Abstract

Alloreactive NK cells have been suggested to be important functional players in GvL activity after haploidentical HSCT for high risk leukemia. In this study we have characterized NK cells differentiating from purified haploidentical CD34+ cells after transplantation into 16 patients who did (n=8) or did not (n=8) suffer acute leukemia relapse in a long term follow-up (median 208 days). The incidence of relapse in these patients was not correlated with the presence (n=9) or absence (n=7) of predicted donor NK alloreactivity (p=0.94). NK cells in the first month after transplantation were, regardless of the occurence of relapse, NKG2A+ (>95%) and KIR− (13%), thus resembling CD56bright NK cells from healthy donors.
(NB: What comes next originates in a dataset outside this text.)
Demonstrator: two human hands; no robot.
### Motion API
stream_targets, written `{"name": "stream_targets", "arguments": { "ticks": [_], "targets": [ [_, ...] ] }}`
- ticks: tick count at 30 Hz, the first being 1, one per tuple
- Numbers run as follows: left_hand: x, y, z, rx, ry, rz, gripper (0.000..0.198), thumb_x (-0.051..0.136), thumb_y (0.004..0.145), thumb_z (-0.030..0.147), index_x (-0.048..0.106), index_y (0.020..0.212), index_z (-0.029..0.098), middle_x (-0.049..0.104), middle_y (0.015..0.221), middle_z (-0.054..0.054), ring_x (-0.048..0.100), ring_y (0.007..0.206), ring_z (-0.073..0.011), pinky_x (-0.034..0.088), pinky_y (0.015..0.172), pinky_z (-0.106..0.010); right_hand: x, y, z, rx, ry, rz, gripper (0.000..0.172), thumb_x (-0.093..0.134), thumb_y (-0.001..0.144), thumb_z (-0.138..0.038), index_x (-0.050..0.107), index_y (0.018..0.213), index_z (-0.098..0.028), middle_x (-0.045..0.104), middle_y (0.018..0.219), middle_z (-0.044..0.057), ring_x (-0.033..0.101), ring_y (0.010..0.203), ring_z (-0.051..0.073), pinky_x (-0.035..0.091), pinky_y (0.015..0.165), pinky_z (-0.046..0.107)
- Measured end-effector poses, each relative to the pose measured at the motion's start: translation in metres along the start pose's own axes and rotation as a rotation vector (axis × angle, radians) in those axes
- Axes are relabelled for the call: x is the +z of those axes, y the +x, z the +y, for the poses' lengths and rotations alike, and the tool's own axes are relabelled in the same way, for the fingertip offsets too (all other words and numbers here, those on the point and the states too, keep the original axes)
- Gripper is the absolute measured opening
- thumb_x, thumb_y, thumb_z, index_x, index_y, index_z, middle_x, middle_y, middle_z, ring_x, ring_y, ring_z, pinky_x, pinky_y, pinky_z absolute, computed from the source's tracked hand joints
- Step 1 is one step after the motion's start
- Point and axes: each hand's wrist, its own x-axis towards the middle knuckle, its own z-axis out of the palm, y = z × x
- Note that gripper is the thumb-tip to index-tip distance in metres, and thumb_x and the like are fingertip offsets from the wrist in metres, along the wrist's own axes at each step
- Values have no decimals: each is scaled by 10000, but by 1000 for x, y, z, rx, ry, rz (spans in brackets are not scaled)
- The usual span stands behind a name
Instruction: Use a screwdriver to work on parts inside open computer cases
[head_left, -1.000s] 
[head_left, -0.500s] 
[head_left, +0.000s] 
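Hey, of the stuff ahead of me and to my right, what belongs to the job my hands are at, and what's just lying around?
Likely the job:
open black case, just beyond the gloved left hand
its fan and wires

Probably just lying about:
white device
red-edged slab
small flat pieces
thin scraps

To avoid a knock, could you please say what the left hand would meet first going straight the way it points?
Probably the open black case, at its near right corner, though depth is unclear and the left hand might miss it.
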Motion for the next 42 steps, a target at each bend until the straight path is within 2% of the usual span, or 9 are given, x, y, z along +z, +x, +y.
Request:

However, in contrast to mature CD56bright cells, the patients' NK cells expressed heterogeneous intensities of CD56, were only partly positive for the lymph node homing markers CD62L and CCR7, and expressed a higher amount of Fcγ receptor III (CD16). Importantly, in contrast to mature CD56bright cells, which constitrutively express the high affinity αβγ IL-2 receptor, thus releasing γ-IFN in response to low dose IL2, the patients' NK cells lacked IL-R α (CD25) and did not release cytokines in response to low-dose IL2, nor, most importantly, when challenged with leukemic blasts. γ-IFN release induced by leukemic blasts could be restored by inhibition of NKG2A while cytotoxicity, which was consistently lower as compared to that of mature CD56+ cells, could not. Our data suggest that NK cells differentiating in patients from CD34+ progenitors after haploidentical HSCT have important phenotipical and functional differences from both subsets of mature NK cells, accounting for an impaired in vivo GvL potential.